Wednesday, July 28, 2010

The Vay-cay

I owe you a little insight into my week-and-a-half absence...I was getting back to my hillbilly roots, so to speak. The C family (and some extended family, the T's) have traditionally taken a week off each summer to go houseboating in Tennessee together.


Ahoy!

This week consists of the basics: eating a lot, drinking, water-skiing at dawn, squirting anyone who is trying to relax with water guns, you know, the usual. These trips got more sporadic as we got older, as things do (I'm still resisting growing-up though, kicking and screaming all the way). The last was four years ago, and we figured it was high-time to get back on the water! I was pumped. I thought that I was going to have sooooo much time to knit. I mean, a good 50% of these vacations are supposed to be just lounging around; I could get so much of Mystery Wedding Project done!

Well friends, I did get a fair amount of knitting in, but only on the car ride to my home town in Indiana, and the subsequent car ride to TN. I know you're tired of hearing my bitching, but it was so....flippin'....hot. The novelty of the houseboat of course, is that when you're too hot, you can jump right in the water. However, being soaking wet is not terribly conducive to knitting and frankly, I didn't want MWP draped over my legs....like a wet blanket (groans at own pun).

I was inspired, however, to knit myself a headband. I'd been thinking about doing this for a while and I figured this was the time to do it. A headband is small, so no worries about having to have some bulky thing on your lap, and it could actually be helpful for riding around on the speed-boat. My hair is at that odd length where I can't quite get all of it in a ponytail and so what's left out whips around in any kind of breeze, tangling up and generally driving me crazy. Working on the shawl has gotten me into lace (I love how quickly it knits up!) and so I chose a simple stockinette lace pattern out of my Traditional Knitted Lace Shawls book (despite my earlier tiff with Martha Waterman, I still love this book).

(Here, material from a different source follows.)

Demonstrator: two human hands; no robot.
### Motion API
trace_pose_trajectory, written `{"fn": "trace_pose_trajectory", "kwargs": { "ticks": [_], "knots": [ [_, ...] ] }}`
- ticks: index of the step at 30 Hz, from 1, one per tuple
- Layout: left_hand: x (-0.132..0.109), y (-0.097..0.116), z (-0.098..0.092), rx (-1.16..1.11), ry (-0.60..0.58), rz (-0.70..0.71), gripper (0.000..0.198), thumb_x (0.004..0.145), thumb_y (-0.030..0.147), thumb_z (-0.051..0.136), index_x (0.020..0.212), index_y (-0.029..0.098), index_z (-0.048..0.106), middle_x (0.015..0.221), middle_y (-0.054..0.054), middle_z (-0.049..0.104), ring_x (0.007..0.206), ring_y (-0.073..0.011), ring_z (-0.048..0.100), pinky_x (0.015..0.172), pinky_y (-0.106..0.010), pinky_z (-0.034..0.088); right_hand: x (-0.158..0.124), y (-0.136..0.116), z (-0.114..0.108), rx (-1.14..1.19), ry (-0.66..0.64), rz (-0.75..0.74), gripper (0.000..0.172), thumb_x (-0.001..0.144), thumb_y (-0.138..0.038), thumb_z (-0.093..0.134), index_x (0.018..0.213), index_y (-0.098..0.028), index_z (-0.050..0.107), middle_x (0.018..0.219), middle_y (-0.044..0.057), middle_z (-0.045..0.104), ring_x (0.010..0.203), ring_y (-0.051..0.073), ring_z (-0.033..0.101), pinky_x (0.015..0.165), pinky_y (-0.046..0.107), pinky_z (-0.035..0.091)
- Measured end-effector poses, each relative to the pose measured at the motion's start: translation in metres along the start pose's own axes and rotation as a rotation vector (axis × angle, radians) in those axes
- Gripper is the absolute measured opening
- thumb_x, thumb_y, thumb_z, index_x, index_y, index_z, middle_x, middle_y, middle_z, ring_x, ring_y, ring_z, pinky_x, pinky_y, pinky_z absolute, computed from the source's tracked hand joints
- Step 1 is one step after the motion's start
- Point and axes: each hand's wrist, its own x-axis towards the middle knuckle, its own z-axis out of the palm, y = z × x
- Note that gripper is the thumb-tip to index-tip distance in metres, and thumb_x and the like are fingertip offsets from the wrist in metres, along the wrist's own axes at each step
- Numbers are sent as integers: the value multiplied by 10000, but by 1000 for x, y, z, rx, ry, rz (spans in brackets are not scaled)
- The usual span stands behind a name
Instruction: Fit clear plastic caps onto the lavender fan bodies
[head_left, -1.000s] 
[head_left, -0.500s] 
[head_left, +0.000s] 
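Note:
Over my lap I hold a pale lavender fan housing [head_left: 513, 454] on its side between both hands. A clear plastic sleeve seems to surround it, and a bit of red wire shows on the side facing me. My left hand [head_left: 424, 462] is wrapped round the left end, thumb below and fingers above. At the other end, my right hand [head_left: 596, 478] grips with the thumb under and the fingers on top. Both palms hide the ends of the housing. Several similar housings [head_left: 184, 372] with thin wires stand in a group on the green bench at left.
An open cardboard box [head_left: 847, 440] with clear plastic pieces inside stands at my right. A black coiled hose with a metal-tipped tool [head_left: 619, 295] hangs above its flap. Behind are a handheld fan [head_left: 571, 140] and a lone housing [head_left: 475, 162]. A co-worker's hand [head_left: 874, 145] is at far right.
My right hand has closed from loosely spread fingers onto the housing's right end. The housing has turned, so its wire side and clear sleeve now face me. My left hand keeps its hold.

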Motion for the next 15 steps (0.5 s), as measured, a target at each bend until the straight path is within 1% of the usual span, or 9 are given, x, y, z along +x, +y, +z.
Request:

I got about halfway done and realized that the fabric was curling into a tube. Unh, mental headslap. Apparently I didn't learn from the incident when I was first learning how to knit and decided to do a scarf in simple stockinette stitch; I ended up with one long tube that refused to flatten no matter how aggressively I blocked it. I finished my headband, assuring myself that it would flatten if I aggressively blocked it. Yeah....

Here's what it is (sort of) supposed to look like:


Aaaaaand here's what it actually looks like:




Curled up all snake-like.

The moral of the story is, if you're making a relatively thin strip of fabric DON'T USE ANY FORM OF STOCKINETTE. Just don't even try. For me this was apparently one of those "do the same thing and expect a different result" forms of idiocy. NEVER AGAIN.

I tried to rally and started another in a garter stitch with some eyelets:


But I ran out of steam quickly. So instead, how about some amusing vacation photos?


Here's me inhaling a bunch of water on a ski start. The copilot looks on thinking, "What is her deal?"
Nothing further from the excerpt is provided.